Directions for this task -> A word-for-word restatement of the data is what is needed.

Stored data
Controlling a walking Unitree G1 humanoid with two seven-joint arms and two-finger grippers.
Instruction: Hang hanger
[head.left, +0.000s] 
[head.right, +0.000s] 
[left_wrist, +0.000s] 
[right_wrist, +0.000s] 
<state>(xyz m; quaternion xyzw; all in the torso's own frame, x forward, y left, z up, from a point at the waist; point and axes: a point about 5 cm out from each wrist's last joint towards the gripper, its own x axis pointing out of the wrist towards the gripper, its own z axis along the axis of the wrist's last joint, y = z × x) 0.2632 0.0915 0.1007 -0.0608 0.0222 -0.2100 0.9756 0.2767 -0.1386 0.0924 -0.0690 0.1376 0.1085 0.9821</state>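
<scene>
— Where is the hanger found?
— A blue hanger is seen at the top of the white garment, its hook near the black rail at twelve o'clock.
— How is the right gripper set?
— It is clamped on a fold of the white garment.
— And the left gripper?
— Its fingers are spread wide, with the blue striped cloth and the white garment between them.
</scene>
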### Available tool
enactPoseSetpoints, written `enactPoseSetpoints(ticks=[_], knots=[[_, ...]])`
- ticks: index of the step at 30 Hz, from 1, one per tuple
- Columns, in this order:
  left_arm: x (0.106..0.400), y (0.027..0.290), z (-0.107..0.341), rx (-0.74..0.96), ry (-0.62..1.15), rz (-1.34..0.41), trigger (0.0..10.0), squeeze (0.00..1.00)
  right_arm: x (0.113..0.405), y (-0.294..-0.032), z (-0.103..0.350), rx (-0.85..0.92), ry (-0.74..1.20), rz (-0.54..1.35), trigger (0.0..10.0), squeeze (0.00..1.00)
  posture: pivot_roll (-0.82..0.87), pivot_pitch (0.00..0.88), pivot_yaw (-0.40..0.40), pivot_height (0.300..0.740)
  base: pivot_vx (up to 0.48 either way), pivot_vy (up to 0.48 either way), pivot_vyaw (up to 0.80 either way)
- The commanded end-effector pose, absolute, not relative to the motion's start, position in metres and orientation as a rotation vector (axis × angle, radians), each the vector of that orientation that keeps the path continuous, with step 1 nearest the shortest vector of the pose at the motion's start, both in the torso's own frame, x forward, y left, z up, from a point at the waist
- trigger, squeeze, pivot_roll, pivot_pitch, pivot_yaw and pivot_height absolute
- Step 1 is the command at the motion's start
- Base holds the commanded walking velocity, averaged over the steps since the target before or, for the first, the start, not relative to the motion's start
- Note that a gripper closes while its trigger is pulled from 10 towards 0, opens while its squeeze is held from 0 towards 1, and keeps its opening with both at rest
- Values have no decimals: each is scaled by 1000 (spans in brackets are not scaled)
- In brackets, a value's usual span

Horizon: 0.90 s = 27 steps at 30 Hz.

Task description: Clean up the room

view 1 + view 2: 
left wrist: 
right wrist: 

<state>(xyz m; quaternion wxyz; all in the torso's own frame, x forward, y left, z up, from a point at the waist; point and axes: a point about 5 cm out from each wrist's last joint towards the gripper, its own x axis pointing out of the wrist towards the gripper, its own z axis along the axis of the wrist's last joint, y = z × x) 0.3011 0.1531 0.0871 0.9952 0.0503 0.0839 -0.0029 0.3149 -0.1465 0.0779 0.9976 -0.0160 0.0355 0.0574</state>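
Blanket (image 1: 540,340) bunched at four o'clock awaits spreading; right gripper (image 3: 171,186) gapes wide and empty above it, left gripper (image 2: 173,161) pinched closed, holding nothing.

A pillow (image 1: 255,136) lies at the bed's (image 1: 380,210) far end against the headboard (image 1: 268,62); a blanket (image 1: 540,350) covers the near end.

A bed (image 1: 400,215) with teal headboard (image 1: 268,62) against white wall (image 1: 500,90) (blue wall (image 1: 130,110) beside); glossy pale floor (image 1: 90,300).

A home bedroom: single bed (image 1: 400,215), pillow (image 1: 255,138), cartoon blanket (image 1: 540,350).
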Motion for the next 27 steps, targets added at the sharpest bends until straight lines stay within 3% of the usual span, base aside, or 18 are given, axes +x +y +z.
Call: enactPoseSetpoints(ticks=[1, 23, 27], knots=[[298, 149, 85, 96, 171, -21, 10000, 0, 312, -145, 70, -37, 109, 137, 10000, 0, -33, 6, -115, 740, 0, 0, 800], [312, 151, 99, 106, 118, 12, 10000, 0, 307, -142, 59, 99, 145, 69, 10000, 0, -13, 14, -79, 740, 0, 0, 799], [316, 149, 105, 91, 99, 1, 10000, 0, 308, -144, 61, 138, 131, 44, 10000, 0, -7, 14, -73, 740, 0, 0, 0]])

Written answer ->
Controlling a walking Unitree G1 humanoid with two seven-joint arms and two-finger grippers.
Instruction: Hang hanger
[head.left, +0.000s] 
[head.right, +0.000s] 
[left_wrist, +0.000s] 
[right_wrist, +0.000s] 
<state>(xyz m; quaternion xyzw; all in the torso's own frame, x forward, y left, z up, from a point at the waist; point and axes: a point about 5 cm out from each wrist's last joint towards the gripper, its own x axis pointing out of the wrist towards the gripper, its own z axis along the axis of the wrist's last joint, y = z × x) 0.2632 0.0915 0.1007 -0.0608 0.0222 -0.2100 0.9756 0.2767 -0.1386 0.0924 -0.0690 0.1376 0.1085 0.9821</state>
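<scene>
— Where is the hanger found?
— A blue hanger is seen at the top of the white garment, its hook near the black rail at twelve o'clock.
— How is the right gripper set?
— It is clamped on a fold of the white garment.
— And the left gripper?
— Its fingers are spread wide, with the blue striped cloth and the white garment between them.
</scene>
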### Available tool
enactPoseSetpoints, written `enactPoseSetpoints(ticks=[_], knots=[[_, ...]])`
- ticks: index of the step at 30 Hz, from 1, one per tuple
- Columns, in this order:
  left_arm: x (0.106..0.400), y (0.027..0.290), z (-0.107..0.341), rx (-0.74..0.96), ry (-0.62..1.15), rz (-1.34..0.41), trigger (0.0..10.0), squeeze (0.00..1.00)
  right_arm: x (0.113..0.405), y (-0.294..-0.032), z (-0.103..0.350), rx (-0.85..0.92), ry (-0.74..1.20), rz (-0.54..1.35), trigger (0.0..10.0), squeeze (0.00..1.00)
  posture: pivot_roll (-0.82..0.87), pivot_pitch (0.00..0.88), pivot_yaw (-0.40..0.40), pivot_height (0.300..0.740)
  base: pivot_vx (up to 0.48 either way), pivot_vy (up to 0.48 either way), pivot_vyaw (up to 0.80 either way)
- The commanded end-effector pose, absolute, not relative to the motion's start, position in metres and orientation as a rotation vector (axis × angle, radians), each the vector of that orientation that keeps the path continuous, with step 1 nearest the shortest vector of the pose at the motion's start, both in the torso's own frame, x forward, y left, z up, from a point at the waist
- trigger, squeeze, pivot_roll, pivot_pitch, pivot_yaw and pivot_height absolute
- Step 1 is the command at the motion's start
- Base holds the commanded walking velocity, averaged over the steps since the target before or, for the first, the start, not relative to the motion's start
- Note that a gripper closes while its trigger is pulled from 10 towards 0, opens while its squeeze is held from 0 towards 1, and keeps its opening with both at rest
- Values have no decimals: each is scaled by 1000 (spans in brackets are not scaled)
- In brackets, a value's usual span

Horizon: 0.90 s = 27 steps at 30 Hz.

Task description: Clean up the room

view 1 + view 2: 
left wrist: 
right wrist: 

<state>(xyz m; quaternion wxyz; all in the torso's own frame, x forward, y left, z up, from a point at the waist; point and axes: a point about 5 cm out from each wrist's last joint towards the gripper, its own x axis pointing out of the wrist towards the gripper, its own z axis along the axis of the wrist's last joint, y = z × x) 0.3011 0.1531 0.0871 0.9952 0.0503 0.0839 -0.0029 0.3149 -0.1465 0.0779 0.9976 -0.0160 0.0355 0.0574</state>
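Blanket (image 1: 540,340) bunched at four o'clock awaits spreading; right gripper (image 3: 171,186) gapes wide and empty above it, left gripper (image 2: 173,161) pinched closed, holding nothing.

A pillow (image 1: 255,136) lies at the bed's (image 1: 380,210) far end against the headboard (image 1: 268,62); a blanket (image 1: 540,350) covers the near end.

A bed (image 1: 400,215) with teal headboard (image 1: 268,62) against white wall (image 1: 500,90) (blue wall (image 1: 130,110) beside); glossy pale floor (image 1: 90,300).

A home bedroom: single bed (image 1: 400,215), pillow (image 1: 255,138), cartoon blanket (image 1: 540,350).
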Motion for the next 27 steps, targets added at the sharpest bends until straight lines stay within 3% of the usual span, base aside, or 18 are given, axes +x +y +z.
Call: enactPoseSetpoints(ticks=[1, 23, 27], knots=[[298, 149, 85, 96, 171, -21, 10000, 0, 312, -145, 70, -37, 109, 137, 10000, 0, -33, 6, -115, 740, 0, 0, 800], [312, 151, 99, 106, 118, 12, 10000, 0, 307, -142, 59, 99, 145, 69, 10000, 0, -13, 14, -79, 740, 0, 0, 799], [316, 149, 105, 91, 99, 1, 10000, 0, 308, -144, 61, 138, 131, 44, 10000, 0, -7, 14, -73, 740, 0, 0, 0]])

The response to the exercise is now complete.